WikiLeaks a publié environ neuf mille documents décrivant les outils de hacking de la CIA. Le lanceur d’alerte s’est révélé être un développeur frustré à deux bureaux du code source.

Cyber Chronicle2 min de lecture

En mars 2017, WikiLeaks commence à publier une série de documents sous le nom de Vault 7. Au cours des mois suivants, la publication totalise environ neuf mille fichiers, décrivant l’outillage offensif, l’infrastructure et les exploits logiciels du Center for Cyber Intelligence de la CIA, à Langley.

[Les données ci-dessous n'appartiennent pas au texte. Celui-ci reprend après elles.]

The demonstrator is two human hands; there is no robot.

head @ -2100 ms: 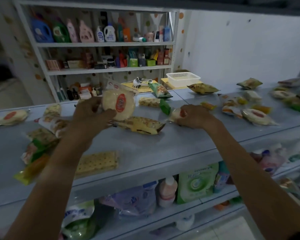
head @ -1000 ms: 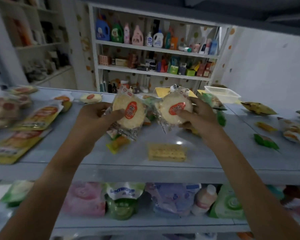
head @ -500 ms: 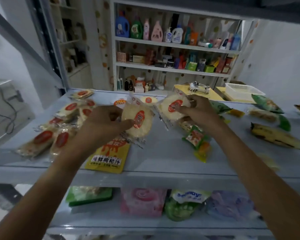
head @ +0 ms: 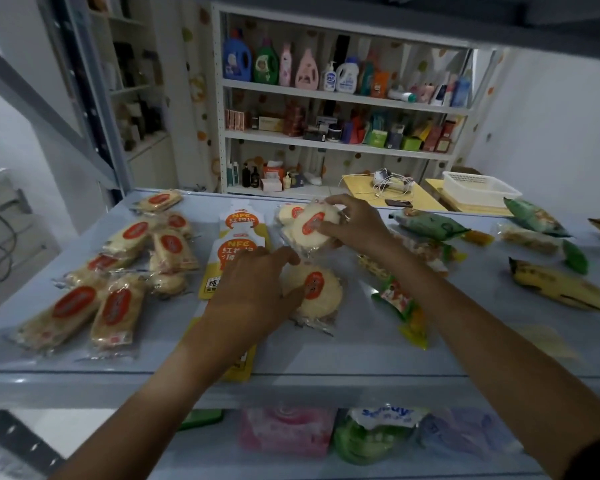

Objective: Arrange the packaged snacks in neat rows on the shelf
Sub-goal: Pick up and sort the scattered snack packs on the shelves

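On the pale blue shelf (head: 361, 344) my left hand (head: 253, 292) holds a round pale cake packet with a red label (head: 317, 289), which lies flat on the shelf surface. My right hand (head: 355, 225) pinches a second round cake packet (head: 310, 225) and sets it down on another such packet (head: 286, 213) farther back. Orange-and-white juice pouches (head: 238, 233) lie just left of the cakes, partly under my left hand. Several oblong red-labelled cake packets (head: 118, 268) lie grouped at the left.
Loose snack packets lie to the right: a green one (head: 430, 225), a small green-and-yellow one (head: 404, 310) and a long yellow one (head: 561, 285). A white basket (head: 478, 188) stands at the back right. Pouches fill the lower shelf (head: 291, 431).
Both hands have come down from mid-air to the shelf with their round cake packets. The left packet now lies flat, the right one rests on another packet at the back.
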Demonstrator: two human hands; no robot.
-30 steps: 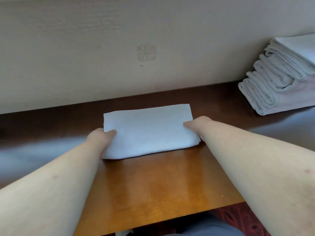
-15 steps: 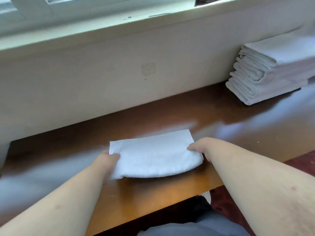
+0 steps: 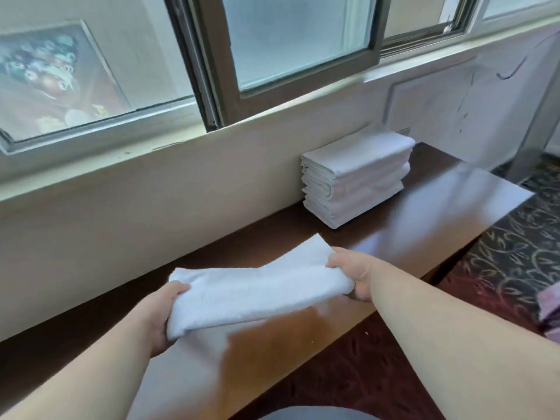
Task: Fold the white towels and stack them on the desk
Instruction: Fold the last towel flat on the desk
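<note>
Head view: both hands, left (image 3: pixel 162 316) and right (image 3: pixel 351 275), grip the towel (image 3: pixel 251 291), now lifted off the desk (image 3: pixel 272 359), bound for the stack (image 3: pixel 354 180) at two o'clock.

Wall: a cream wall (image 3: pixel 127 207) runs behind the tabletop (image 3: pixel 272 353), with dark scribbles (image 3: pixel 472 95) at its right end.
Window: a sliding window with a dark brown frame (image 3: pixel 212 65) and frosted panes sits above a pale sill (image 3: pixel 169 140).
Behind the left pane: a blurred colourful picture (image 3: pixel 45 77), perhaps a poster.
Floor: dark red carpet (image 3: pixel 512 253) with a pale leafy pattern.
Light: soft daylight glares off the glossy brown wood.
</note>
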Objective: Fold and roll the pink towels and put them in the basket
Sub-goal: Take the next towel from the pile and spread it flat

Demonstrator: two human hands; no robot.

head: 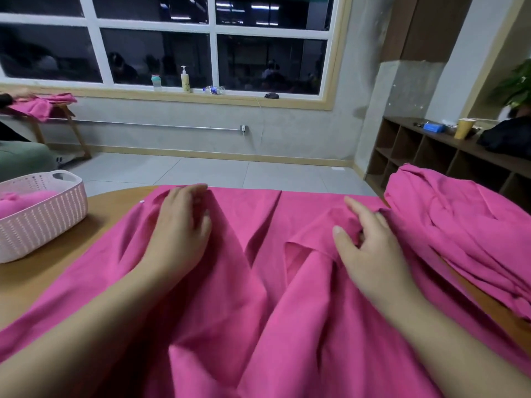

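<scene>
A pink towel (258,282) lies spread and rumpled across the desk (37,285), draped toward the person under both forearms; it is not yet folded, so the step in hand looks like smoothing it flat before the first fold. The left hand (181,228) rests palm down on the towel, fingers relaxed and lightly curved, its fingertips near the far edge of the cloth, gripping nothing. The right hand (370,242) lies on the towel's right part; its index finger is stretched forward, while the thumb and the other fingers curl into a raised ridge of cloth and appear to pinch it, though how firm the hold is cannot be told. Between the two hands run several deep creases, and just left of the right hand a flap stands open. Beyond the right hand and to its right, a heap of more pink towels (459,225) sits on the desk, touching or overlapping the spread one. Left of the left hand, well apart from it, stands the basket (43,219), with something pink (23,201) already inside. The next move likely calls for drawing the ridge outward to flatten the creases, then finding corners to fold; the loose flap could spoil a clean edge.
</scene>
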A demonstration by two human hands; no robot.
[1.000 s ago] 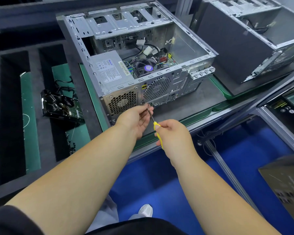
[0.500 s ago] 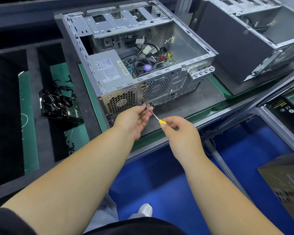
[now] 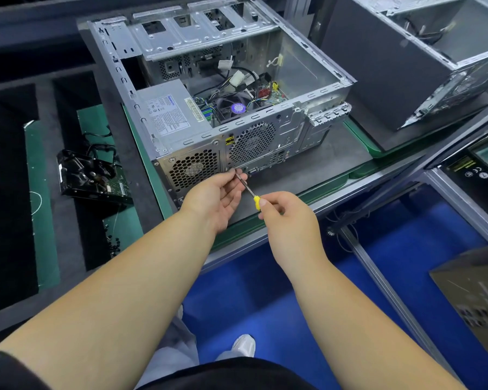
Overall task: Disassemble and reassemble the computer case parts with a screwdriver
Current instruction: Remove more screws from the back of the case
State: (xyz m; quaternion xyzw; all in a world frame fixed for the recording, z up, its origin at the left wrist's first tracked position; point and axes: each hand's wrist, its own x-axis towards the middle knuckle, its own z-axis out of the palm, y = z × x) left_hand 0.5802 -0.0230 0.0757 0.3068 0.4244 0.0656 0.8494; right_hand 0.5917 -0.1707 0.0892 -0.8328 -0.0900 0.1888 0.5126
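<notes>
An open silver computer case [image 3: 316, 88] lies on its side on the bench, its back panel with fan grilles facing me. Inside show the power supply [image 3: 169, 111], a CPU fan and cables. My right hand [image 3: 285, 218] grips the yellow handle of a small screwdriver [image 3: 250, 191]. Its thin shaft slants up and left to the lower edge of the back panel. My left hand [image 3: 214, 198] pinches the shaft near the tip with thumb and fingertips. The tip itself is hidden behind those fingers.
A black removed part on a green board [image 3: 92, 178] lies left of the case, with small dark screws [image 3: 112, 243] scattered nearer me. A second case [image 3: 383, 63] stands at the right. Dark foam slots [image 3: 12, 192] run along the left. Blue floor lies below the bench edge.
My right hand has turned the screwdriver handle from pointing down toward me to slanting right, and has shifted a little right. My left hand stays pinched at the shaft by the panel.
</notes>
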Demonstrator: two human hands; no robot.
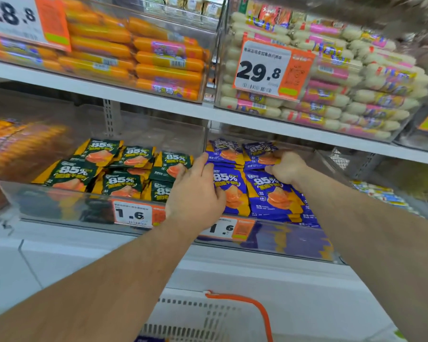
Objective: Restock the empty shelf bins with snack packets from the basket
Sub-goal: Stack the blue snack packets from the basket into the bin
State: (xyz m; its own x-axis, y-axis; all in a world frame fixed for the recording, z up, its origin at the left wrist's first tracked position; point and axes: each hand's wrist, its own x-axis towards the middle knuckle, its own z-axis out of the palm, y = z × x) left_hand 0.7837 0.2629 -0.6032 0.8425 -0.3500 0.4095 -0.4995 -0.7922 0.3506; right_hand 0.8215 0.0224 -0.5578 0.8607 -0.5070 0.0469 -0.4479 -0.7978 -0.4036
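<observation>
We're at a white shop shelf (158, 104), two tiers of clear plastic bins under bright store light, and both bare arms are reaching into the lower tier. The left hand (195, 193) lies over the divider between two bins, fingers spread and fairly straight, fingertips resting on the blue snack packets (265, 191) just to its right; whether the thumb actually pinches one, I cannot tell. The right hand (286, 167) is further back in the same blue bin (294, 243), fingers curled round the edge of a rear blue packet, gripping it. Left of the left hand sits the neighbouring bin of green snack packets (114, 169), piled loosely in overlapping rows. In front of the hands, below the knuckles, two price tags (134, 214) reading 1.6 are clipped to the bin fronts, the left wrist covering part of one. Above the hands, the upper tier carries a bin of orange sausages (158, 60) and a bin of white sausages (356, 95) with a 29.8 label (269, 70). Far off to the left a blurred orange pack crowds the frame edge. Down below the forearms, near the person, sits the white basket (195, 317) with its orange handle (252, 307); its contents are barely visible.
</observation>
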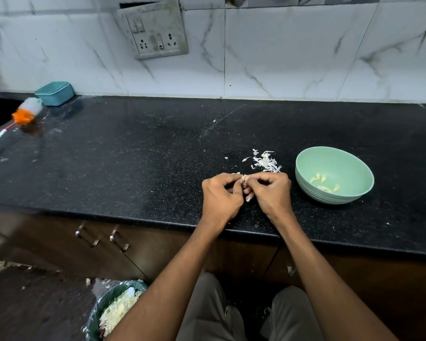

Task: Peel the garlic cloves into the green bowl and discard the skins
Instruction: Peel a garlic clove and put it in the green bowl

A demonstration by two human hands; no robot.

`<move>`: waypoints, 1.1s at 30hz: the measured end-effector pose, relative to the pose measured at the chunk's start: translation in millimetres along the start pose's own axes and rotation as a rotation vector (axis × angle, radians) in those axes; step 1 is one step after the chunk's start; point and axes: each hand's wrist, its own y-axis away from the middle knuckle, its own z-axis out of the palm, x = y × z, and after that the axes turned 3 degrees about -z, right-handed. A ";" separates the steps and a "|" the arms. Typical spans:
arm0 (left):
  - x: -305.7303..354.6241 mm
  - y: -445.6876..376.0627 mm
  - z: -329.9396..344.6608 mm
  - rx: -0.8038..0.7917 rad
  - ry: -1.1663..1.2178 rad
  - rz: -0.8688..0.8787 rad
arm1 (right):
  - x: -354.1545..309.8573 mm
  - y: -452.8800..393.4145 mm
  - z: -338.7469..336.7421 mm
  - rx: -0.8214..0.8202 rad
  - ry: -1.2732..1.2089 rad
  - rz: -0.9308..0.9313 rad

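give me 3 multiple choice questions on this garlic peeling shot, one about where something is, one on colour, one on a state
1. Where does the pile of garlic skins lie?
A. on the counter just left of the green bowl
B. inside the green bowl
C. in the sink

2. What colour is the lidded box by the wall?
A. red
B. teal
C. yellow

3. What is the state of the green bowl?
A. upside down
B. empty
C. upright with a few peeled cloves inside

Answers:
1. A, the white skins sit on the black counter beyond the hands, beside the bowl.
2. B, the box at the far left of the counter is teal.
3. C, the bowl stands upright with pale peeled cloves on its bottom, while the left hand and right hand pinch another garlic clove between their fingers.
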 end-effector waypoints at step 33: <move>-1.4 -6.0 -2.5 -0.080 0.246 -0.200 | 9.7 -1.6 1.1 -0.012 0.048 -0.113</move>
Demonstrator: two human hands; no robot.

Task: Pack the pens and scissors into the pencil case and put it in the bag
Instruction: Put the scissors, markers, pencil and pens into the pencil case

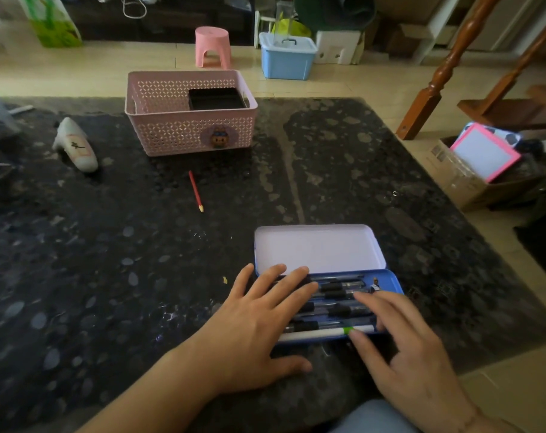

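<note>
A blue tin pencil case (393,284) lies open on the dark table, its pale lid (318,248) folded back. Several black-capped pens (337,295) lie side by side inside, with a white marker with a green band (324,334) along the near edge. My left hand (259,320) rests flat over the left end of the pens, fingers spread. My right hand (399,345) touches the right end, a fingertip on the green band. A red pencil (195,191) lies alone farther out on the table. I see no scissors and no bag.
A pink lattice basket (171,132) with a black tray (217,98) inside stands at the table's far side. A white glue gun-like object (76,145) lies at far left. A cardboard box with a pink-framed board (484,154) sits on the floor to the right.
</note>
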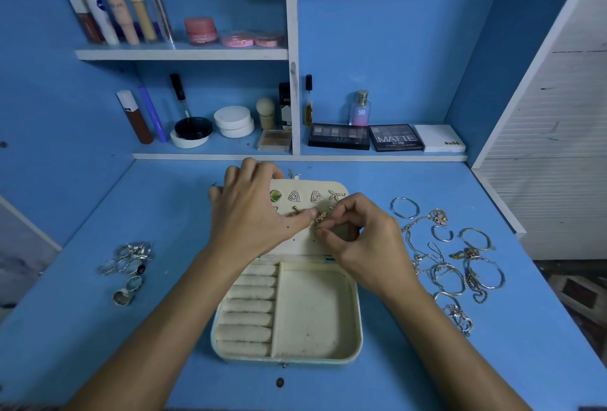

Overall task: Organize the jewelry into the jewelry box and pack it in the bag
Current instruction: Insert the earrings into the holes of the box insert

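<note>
The left hand covers the left part of the open lid of the jewelry box, so whatever is pinned there stays hidden. The right hand curls its fingers over the small earring at the lid's middle (its back and post are not visible), and whether the left thumb touches it is unclear. Both forearms run off the bottom edge. The necklaces tangle too finely to separate or count. Most shelf bottle labels are unreadable.

Home vanity nook: blue shelves of cosmetics, eyeshadow palettes.
</note>
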Available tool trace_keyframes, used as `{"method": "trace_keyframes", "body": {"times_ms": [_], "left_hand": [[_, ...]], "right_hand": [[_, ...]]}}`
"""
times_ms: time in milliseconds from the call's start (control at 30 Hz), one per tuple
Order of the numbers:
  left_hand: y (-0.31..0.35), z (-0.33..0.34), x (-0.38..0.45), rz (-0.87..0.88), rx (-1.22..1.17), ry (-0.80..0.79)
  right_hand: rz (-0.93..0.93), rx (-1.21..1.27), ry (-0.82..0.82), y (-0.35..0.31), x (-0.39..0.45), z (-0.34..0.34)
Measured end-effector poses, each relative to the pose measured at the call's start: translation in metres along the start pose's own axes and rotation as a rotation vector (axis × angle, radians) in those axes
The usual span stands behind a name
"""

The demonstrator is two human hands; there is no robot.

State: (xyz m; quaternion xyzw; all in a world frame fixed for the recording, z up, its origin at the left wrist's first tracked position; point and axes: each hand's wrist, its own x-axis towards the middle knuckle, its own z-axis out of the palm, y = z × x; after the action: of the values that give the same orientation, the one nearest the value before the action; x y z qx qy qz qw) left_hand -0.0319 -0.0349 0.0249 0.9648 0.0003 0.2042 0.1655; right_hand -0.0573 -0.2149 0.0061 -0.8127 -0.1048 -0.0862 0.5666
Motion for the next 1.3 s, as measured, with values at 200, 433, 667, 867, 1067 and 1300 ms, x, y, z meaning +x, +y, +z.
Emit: {"method": "trace_keyframes", "body": {"times_ms": [200,433,667,867,1067,1300], "left_hand": [[0.0007,-0.0011,-0.0006,0.007,0.003,0.007],[0.0014,-0.0023,-0.001,0.006,0.006,0.022],[0.0024,-0.0032,-0.0017,0.003,0.002,0.018],[0.003,-0.0039,-0.0019,0.004,-0.003,0.022],[0.0018,-0.0033,-0.0021,0.012,0.004,0.034],[0.0021,-0.0031,-0.0025,0.009,0.009,0.042]], "right_hand": [[0.044,0.01,0.015,0.0014,0.0005,0.0037],[0.015,0.01,0.01,0.0004,-0.0001,0.0055],[-0.003,0.01,0.033,-0.0003,0.0,0.0056],[0.004,0.018,0.031,0.0006,0.0003,0.006],[0.005,0.019,0.041,0.0011,0.0007,0.0062],[0.002,0.04,0.069,0.0037,0.0032,0.0073]]}}
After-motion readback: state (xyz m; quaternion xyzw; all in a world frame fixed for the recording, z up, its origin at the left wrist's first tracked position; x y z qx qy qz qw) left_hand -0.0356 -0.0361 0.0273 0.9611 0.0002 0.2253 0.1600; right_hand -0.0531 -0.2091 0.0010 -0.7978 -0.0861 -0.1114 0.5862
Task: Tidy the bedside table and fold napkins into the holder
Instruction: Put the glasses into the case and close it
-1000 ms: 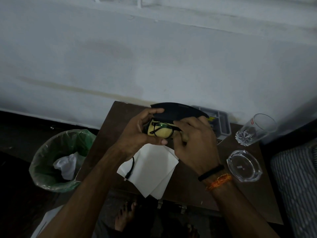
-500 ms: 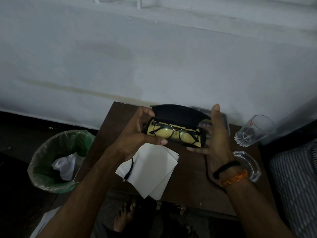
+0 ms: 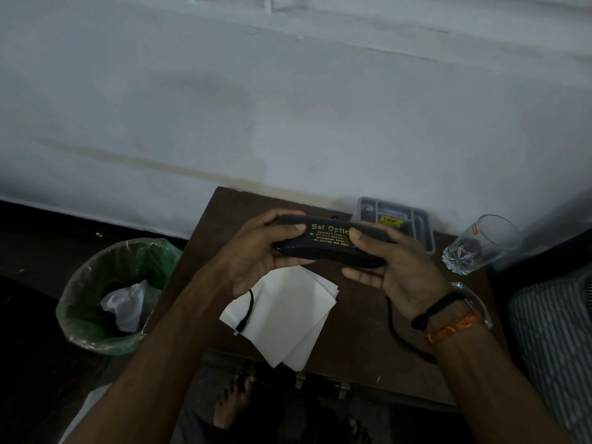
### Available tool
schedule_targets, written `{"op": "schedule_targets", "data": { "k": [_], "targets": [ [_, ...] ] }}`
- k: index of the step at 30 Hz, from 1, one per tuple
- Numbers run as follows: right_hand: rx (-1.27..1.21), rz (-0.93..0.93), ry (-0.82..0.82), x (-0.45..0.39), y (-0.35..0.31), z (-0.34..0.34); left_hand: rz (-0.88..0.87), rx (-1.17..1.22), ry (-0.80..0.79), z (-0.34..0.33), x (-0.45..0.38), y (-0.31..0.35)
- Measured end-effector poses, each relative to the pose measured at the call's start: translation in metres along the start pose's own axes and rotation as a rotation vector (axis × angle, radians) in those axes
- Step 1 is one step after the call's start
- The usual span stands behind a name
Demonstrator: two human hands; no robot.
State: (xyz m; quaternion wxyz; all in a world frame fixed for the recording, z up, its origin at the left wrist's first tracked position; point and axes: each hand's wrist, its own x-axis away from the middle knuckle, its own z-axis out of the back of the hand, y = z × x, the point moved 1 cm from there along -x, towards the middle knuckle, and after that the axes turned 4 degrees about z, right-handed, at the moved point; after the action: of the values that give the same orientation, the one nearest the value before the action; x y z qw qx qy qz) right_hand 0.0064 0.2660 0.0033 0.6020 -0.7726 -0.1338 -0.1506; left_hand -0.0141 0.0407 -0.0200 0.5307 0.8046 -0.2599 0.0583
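Head view showed both hands — left hand [image 3: 256, 251], right hand [image 3: 394, 267] — gripping the closed spectacle case [image 3: 326, 243] above the desk [image 3: 358, 341], over the unfolded napkins [image 3: 285, 312]. Set down carelessly, it risked knocking the tilted glass [image 3: 480, 245] or snagging the cable [image 3: 248, 307].

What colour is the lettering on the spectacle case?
Gold-yellow, on the closed black spectacle case; head view.

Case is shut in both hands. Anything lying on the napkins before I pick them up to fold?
Yes. A black cable lies across the napkins, its plug on their left edge, below the left hand.
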Motion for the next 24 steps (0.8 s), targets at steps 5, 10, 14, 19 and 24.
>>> {"op": "schedule_targets", "data": {
  "k": [5, 10, 14, 19, 24],
  "targets": [
    [-0.031, 0.019, 0.006, -0.003, 0.004, -0.002, -0.007, -0.089, 0.038, 0.006, 0.000, -0.002],
    [-0.029, 0.067, 0.024, -0.005, 0.004, -0.008, -0.046, -0.088, 0.076, 0.010, 0.001, -0.001],
    [-0.010, 0.131, 0.053, -0.007, 0.007, -0.016, -0.067, -0.063, 0.089, 0.013, 0.001, -0.002],
    [-0.065, 0.160, 0.058, -0.011, 0.011, -0.024, -0.100, 0.034, 0.135, 0.020, 0.000, 0.001],
    [-0.002, 0.127, 0.116, -0.010, 0.010, -0.023, -0.069, 0.124, 0.469, 0.036, 0.001, 0.002]
  ]
}}
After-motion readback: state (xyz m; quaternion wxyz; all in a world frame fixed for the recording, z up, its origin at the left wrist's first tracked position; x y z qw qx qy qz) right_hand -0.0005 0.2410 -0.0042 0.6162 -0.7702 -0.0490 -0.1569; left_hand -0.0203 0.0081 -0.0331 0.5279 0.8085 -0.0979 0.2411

Ce que le catalogue montrait

Les documents étaient pour l’essentiel des manuels, des pages wiki internes et des notes de projet, plutôt que du code d’exploit fonctionnel. Ils décrivaient, dans un détail opérationnel souvent saisissant, des capacités de compromission de téléphones iOS et Android, de postes Windows et Linux, de routeurs Wi-Fi et — dans une section largement reprise — de téléviseurs connectés Samsung pouvant être placés dans un mode « faux-éteint » tout en laissant les microphones actifs.

Apple, Google, Samsung et divers fabricants de routeurs s’empressent d’identifier et de corriger les failles sous-jacentes. Plusieurs des techniques étaient déjà indépendamment corrigées ; d’autres non.

L’affaire Joshua Schulte

Le lanceur d’alerte est finalement identifié comme Joshua Schulte, un ingénieur logiciel de la CIA qui avait travaillé dans le même groupe dont il a exfiltré les outils. Les procureurs américains soutiennent que les griefs de Schulte autour d’un différend interpersonnel interne l’ont motivé à copier les données et à les transmettre à WikiLeaks via le réseau de développement airgappé de l’agence. Après un jury en désaccord, Schulte est condamné en 2022 à quarante ans de prison.

Ce que la chronique retient

Vault 7 est la plus vaste divulgation de matériel cyber-opérationnel de la CIA de l’histoire, et comme les fuites des Shadow Brokers avant elle, elle a recadré l’arbitrage interne entre capacité offensive et secret opérationnel. Elle s’est aussi avérée être un cas où un seul employé mécontent, doté d’un accès autorisé à un dépôt de code sensible, pouvait produire plus de dégâts publics qu’aucun adversaire externe n’en avait réussi.